## What you should do
Reproduce exactly the lines below from the one containing "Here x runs" through the one containing "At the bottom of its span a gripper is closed", including both, and nothing else.

## Dataset excerpt

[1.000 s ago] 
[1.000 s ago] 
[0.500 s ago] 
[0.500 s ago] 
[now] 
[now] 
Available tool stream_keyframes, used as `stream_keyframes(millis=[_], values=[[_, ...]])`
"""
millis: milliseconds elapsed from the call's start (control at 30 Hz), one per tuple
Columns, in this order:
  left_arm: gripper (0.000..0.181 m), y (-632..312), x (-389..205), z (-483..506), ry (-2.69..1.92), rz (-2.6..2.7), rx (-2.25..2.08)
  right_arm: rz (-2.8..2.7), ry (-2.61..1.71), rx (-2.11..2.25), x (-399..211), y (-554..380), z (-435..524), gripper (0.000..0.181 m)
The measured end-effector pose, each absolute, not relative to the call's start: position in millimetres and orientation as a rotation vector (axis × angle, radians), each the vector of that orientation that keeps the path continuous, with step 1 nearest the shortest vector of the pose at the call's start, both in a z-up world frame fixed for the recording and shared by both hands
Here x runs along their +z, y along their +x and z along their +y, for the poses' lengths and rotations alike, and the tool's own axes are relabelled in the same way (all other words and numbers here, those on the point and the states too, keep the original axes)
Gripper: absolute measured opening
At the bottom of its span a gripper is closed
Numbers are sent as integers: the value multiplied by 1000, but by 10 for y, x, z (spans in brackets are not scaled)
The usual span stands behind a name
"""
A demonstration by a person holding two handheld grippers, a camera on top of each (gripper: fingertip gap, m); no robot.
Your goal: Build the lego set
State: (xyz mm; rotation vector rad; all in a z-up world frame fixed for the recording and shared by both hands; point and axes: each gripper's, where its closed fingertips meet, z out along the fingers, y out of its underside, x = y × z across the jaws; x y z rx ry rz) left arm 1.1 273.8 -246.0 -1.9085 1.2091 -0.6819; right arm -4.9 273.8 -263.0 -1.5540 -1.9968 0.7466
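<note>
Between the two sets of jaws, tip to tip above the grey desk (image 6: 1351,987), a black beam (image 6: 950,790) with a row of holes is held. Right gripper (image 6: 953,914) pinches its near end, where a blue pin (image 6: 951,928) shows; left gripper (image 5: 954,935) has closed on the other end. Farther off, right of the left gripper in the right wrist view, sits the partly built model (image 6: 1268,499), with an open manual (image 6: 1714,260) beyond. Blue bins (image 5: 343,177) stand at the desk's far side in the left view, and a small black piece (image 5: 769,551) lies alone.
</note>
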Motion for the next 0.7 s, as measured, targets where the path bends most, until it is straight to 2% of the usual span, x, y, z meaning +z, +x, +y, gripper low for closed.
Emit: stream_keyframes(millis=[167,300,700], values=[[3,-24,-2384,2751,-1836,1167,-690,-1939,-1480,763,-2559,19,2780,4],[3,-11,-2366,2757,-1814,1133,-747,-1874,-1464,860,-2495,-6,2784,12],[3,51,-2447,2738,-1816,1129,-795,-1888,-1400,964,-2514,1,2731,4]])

## Result of the exercise
Here x runs along their +z, y along their +x and z along their +y, for the poses' lengths and rotations alike, and the tool's own axes are relabelled in the same way (all other words and numbers here, those on the point and the states too, keep the original axes)
Gripper: absolute measured opening
At the bottom of its span a gripper is closed

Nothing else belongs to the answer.